Since ancient times flowers and plants have been used to express feelings to others. During the Middle Ages, and even earlier, there was a great deal of value attached to symbolism. The red rose is a well-known example of a symbol of love. But what does the orchid mean?
The meaning of orchids
What do orchids symbolize?
In ancient Greek society, the orchid was known as a fertility plant and was a sign of masculinity. Later, during the Victorian times in Europe, orchids were prized for their beauty, richness and strength.
There are numerous species of orchids that each have their own meaning. The most famous orchid species is Phalaenopsis (or butterfly orchid). These orchids symbolise elegance, femininity and unity.
The blue Vanda means peace in India. Vandas are rare and only sold at high-end florists and garden centres. A jewel to be cherished.
The Dendrobium orchid gets its name from the Greek ‘dendron’ meaning tree and ‘bios’ meaning ‘life’. Many species of Dendrobium are known for their excellent ability to purify the air of toluene (the key ingredient in thinner) and xylene (a resin and fat solvent). That is why they are seen as natural air fresheners. (source: thejoyofplants.co.uk)

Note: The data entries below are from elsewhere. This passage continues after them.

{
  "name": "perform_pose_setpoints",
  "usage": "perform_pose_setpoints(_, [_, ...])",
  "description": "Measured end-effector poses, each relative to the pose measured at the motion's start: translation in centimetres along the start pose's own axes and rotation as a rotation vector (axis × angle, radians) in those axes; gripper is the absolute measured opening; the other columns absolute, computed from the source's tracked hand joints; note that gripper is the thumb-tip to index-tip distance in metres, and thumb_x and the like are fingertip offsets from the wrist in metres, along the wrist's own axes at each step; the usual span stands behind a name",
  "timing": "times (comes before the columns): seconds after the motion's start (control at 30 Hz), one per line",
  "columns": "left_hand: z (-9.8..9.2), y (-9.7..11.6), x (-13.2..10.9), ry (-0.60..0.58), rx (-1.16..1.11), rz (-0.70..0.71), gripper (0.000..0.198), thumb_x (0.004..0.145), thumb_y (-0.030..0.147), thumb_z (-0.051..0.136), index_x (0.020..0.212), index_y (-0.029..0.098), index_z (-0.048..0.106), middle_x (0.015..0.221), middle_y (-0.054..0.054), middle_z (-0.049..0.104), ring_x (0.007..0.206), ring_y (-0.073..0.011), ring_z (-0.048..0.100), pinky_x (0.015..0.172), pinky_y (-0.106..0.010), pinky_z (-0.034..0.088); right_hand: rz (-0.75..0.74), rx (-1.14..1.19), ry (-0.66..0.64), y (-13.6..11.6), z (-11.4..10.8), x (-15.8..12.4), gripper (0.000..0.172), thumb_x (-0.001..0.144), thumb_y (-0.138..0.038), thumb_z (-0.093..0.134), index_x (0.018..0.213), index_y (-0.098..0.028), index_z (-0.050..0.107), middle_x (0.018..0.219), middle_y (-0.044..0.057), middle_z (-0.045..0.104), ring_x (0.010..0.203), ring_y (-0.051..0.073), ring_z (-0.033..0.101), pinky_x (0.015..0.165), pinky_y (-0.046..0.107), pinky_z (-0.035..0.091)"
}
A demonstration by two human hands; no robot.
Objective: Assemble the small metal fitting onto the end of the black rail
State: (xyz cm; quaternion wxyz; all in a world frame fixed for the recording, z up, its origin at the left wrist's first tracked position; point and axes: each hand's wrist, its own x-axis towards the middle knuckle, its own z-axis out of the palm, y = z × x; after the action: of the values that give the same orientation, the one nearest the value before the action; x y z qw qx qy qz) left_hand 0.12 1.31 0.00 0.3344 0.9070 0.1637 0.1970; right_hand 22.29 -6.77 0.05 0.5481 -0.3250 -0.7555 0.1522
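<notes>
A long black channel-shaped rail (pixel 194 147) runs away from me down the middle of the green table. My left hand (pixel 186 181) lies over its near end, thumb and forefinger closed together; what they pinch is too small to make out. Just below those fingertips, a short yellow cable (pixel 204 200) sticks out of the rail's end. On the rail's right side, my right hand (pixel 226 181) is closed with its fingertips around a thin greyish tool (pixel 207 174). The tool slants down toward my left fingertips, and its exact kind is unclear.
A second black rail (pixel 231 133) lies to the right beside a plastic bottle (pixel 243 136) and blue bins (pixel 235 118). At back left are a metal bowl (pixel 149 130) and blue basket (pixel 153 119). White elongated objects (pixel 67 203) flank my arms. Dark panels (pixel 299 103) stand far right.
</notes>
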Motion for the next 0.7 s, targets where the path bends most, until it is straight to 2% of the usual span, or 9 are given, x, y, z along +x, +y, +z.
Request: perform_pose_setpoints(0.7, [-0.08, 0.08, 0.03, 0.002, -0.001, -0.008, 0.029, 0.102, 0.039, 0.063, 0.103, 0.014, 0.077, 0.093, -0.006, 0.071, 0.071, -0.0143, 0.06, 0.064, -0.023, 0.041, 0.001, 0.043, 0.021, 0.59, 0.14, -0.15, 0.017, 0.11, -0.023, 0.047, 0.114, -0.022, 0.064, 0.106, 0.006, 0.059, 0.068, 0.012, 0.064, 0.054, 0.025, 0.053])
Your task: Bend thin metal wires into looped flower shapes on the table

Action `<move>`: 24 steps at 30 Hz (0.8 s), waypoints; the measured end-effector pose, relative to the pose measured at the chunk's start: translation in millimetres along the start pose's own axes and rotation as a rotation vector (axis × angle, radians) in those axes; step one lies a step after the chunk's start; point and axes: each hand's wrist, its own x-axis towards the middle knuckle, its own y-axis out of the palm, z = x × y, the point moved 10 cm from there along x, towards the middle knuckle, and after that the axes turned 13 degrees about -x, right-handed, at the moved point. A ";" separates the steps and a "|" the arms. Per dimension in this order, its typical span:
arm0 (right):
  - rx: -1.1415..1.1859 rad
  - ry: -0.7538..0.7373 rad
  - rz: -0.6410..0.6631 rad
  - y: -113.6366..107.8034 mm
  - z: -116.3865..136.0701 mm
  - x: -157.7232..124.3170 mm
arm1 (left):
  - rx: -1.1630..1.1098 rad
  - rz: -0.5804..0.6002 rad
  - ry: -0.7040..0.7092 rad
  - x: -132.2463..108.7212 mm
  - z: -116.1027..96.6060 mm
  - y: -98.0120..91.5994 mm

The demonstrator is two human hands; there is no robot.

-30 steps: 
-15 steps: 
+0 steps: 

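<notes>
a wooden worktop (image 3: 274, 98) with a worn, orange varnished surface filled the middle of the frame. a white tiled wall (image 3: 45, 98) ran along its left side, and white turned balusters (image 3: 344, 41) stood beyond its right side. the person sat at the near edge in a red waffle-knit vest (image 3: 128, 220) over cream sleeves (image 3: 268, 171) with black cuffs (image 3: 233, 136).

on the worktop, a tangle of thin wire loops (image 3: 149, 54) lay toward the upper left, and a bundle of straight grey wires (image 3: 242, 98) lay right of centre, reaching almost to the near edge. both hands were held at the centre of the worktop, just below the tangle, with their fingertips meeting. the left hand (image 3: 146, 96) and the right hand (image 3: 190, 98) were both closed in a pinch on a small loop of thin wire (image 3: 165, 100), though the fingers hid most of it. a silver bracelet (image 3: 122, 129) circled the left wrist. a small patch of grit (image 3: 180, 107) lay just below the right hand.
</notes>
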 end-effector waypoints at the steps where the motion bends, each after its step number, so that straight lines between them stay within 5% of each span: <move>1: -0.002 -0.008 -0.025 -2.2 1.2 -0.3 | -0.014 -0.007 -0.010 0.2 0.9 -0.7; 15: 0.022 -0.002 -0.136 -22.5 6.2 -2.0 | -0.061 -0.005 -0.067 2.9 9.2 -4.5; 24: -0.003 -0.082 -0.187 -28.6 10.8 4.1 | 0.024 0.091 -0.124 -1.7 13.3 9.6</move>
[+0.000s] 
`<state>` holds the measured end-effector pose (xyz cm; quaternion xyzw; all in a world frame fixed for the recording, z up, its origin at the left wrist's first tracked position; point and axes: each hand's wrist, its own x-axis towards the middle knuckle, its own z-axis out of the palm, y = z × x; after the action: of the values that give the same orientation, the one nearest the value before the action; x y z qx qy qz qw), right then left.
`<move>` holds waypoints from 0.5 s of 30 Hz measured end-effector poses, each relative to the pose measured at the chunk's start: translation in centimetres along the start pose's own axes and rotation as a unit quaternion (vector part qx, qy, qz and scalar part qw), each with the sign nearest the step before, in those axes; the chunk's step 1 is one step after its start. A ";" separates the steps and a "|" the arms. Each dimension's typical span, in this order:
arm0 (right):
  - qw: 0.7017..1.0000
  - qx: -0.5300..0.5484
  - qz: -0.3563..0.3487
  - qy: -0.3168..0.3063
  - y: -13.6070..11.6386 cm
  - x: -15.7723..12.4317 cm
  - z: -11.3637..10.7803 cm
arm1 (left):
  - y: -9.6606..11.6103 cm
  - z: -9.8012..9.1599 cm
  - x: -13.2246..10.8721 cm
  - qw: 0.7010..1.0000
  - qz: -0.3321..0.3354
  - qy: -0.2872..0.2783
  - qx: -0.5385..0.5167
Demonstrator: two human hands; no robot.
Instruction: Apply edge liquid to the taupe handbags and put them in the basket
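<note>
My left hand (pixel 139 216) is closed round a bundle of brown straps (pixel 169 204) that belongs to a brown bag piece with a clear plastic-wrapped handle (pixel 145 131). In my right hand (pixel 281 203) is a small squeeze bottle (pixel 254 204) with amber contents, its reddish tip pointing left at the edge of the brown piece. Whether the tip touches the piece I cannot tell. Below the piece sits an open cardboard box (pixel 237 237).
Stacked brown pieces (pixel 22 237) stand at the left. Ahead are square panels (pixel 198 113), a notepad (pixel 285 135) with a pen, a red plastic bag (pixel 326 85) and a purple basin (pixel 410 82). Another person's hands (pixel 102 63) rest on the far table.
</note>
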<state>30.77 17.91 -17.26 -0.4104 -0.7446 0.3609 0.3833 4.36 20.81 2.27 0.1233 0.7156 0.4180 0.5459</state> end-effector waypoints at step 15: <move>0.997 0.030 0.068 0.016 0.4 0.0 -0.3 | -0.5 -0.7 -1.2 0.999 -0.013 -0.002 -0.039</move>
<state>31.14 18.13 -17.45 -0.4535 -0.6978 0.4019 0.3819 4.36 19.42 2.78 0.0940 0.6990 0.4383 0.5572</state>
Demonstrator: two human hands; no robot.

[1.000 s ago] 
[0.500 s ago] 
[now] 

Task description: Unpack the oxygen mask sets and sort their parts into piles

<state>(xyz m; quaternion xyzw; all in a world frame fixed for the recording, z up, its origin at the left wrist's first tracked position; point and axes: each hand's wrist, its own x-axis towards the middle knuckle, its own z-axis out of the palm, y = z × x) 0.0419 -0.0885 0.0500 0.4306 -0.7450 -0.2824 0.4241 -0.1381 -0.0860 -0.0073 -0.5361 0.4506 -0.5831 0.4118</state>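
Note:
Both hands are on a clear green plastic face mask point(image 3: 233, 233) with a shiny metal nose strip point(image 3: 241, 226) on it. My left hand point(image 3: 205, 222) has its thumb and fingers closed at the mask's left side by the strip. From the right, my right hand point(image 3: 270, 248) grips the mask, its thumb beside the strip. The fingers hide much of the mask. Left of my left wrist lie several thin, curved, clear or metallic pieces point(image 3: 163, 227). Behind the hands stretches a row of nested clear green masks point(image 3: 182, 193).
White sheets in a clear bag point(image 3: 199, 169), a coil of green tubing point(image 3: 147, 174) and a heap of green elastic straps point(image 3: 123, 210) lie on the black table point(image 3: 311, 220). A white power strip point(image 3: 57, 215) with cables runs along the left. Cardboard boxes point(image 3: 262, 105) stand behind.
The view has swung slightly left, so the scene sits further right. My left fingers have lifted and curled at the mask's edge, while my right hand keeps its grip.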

The Paphiopedilum, also known as the Venus slipper, was officially described for the first time in 1886. It caused great excitement among Victorians because of its somewhat erotic appearance. For this reason, the Paphiopedilum is still symbolic as an exciting gift for lovers…
Ever since it was introduced in its cultivated form in 1880, the Zygopetalum orchid has symbolized ‘a spiritual connection between people who belong together’ just as the various petals and lips belong together.
The orchid is a much-loved plant because of the many different flower shapes and colours. The special meanings make each plant unique and ideal to give as a truly personal gift.